_TASK ITEM_
Give back each line of the listing below that contains the string "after".

_INFORMATION SUPPLIED_

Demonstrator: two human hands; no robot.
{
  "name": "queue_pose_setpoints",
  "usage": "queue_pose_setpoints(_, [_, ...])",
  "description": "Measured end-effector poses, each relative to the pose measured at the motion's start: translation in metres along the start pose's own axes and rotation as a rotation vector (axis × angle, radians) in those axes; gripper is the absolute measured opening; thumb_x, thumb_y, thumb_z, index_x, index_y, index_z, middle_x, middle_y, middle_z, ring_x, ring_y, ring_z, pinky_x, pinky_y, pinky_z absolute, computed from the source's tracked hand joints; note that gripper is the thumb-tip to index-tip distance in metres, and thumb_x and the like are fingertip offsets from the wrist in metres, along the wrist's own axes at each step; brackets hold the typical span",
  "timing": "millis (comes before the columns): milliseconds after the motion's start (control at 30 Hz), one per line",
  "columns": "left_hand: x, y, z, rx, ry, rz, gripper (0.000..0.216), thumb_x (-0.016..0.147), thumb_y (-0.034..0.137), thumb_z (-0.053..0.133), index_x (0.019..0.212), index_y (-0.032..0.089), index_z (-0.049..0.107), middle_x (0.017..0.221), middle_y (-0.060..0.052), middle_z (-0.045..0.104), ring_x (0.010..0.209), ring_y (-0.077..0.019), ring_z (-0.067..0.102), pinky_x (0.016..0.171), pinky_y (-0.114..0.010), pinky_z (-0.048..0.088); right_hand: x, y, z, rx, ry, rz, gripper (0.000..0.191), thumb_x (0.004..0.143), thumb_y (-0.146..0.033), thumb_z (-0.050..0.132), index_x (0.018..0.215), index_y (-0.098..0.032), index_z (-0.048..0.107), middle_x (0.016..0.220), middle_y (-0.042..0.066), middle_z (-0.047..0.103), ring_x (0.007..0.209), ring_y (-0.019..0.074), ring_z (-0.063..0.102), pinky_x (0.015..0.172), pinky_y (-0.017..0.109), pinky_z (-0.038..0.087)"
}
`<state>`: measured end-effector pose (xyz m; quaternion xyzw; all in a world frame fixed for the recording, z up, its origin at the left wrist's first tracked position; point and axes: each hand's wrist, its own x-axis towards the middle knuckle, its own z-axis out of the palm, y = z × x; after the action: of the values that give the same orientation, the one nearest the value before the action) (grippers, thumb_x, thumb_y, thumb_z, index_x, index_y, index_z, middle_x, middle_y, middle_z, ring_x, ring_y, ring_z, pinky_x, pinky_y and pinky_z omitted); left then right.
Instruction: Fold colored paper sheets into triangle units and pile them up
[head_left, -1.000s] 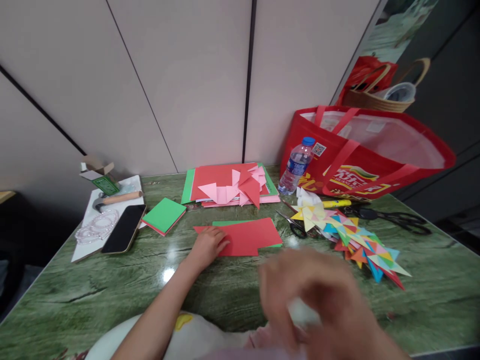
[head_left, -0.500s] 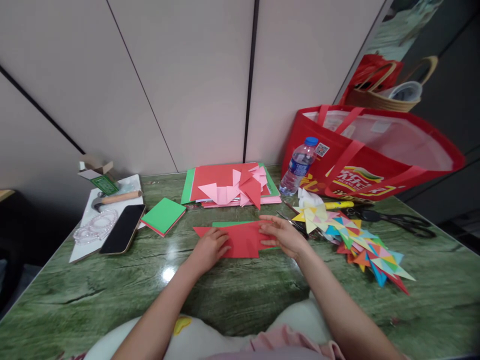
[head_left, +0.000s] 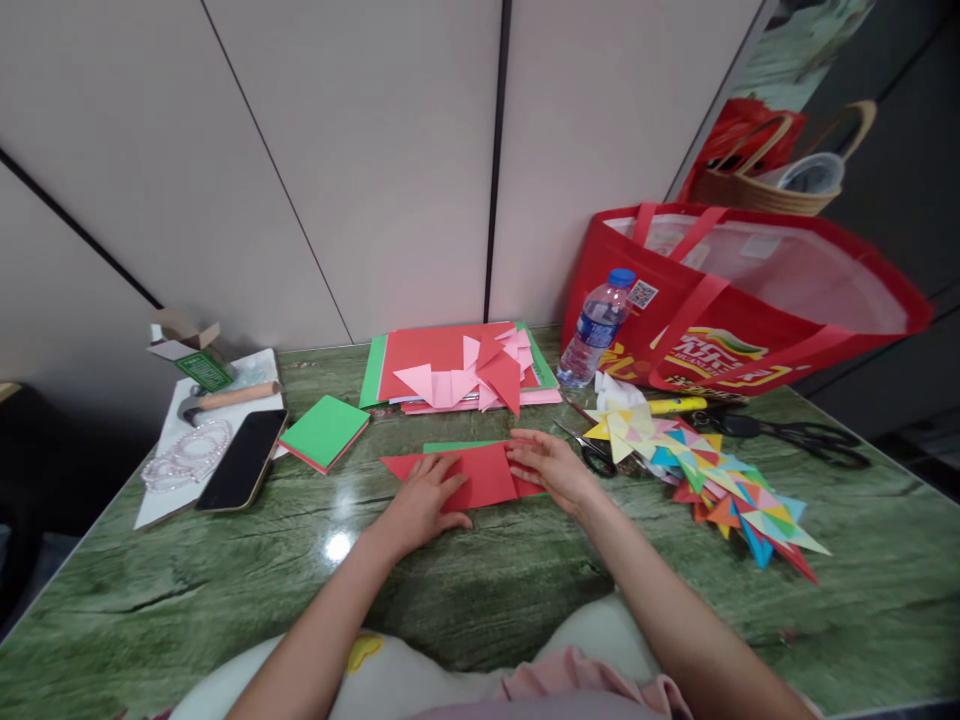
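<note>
Two hands on red paper – apparently a folding or lining-up step.
Your left hand lies spread over the folded red paper piece, unclenched, thumb off toward you; your right hand rests its extended fingers on the right part, also unclenched. The piece sits on the glossy, dark-veined green tabletop in front of you, partly over a flat green paper sheet. It looks smooth and matte, with a sharp point at the left and a stepped lower edge – the next move probably calls for squared edges and light, even pressure. Right of it lies a spiky, multicoloured folded-paper chain, all crisp triangles.
</note>
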<state>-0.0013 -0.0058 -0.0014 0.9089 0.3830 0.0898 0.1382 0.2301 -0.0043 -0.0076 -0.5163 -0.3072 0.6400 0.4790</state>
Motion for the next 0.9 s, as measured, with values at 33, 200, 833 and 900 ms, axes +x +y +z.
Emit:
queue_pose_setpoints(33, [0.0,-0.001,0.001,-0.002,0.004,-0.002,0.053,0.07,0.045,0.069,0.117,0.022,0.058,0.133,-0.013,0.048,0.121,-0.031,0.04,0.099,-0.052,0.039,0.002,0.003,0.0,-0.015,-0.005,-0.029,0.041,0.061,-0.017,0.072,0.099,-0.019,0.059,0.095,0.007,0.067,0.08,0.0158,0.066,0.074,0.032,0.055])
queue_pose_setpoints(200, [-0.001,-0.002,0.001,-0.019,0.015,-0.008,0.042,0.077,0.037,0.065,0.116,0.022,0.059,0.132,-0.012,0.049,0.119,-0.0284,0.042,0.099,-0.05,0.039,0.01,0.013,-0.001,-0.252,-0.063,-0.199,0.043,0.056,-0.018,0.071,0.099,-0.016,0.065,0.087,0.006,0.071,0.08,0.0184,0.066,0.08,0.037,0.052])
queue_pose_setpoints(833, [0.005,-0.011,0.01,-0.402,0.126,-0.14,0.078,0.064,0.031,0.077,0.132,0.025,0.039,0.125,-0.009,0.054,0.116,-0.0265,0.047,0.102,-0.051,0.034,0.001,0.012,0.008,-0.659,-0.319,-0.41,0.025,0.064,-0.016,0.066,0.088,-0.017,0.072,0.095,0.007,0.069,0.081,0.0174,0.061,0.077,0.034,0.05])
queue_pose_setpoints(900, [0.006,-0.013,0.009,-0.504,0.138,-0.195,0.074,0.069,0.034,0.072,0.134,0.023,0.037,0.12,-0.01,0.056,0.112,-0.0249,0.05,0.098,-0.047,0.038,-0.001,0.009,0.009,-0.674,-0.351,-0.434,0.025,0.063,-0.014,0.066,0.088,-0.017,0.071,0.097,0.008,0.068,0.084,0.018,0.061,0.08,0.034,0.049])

_ANSWER SECTION_
  "timing": "millis (comes before the columns): milliseconds after the motion's start (control at 30 Hz), one per line",
`<state>`: measured end-effector pose (xyz m; quaternion xyzw; all in a world frame fixed for the recording, z up, its origin at the left wrist's first tracked position; point and axes: each hand's wrist, its own x-axis towards the middle knuckle, its own z-axis out of the palm, y = z × x; after the action: of the values that give the same orientation, the one nearest the value before the action) (grippers, thumb_x, thumb_y, thumb_z, index_x, index_y, index_z, middle_x, middle_y, middle_z, ring_x, ring_y, ring_z, pinky_x, pinky_y and pinky_z omitted); left then right.

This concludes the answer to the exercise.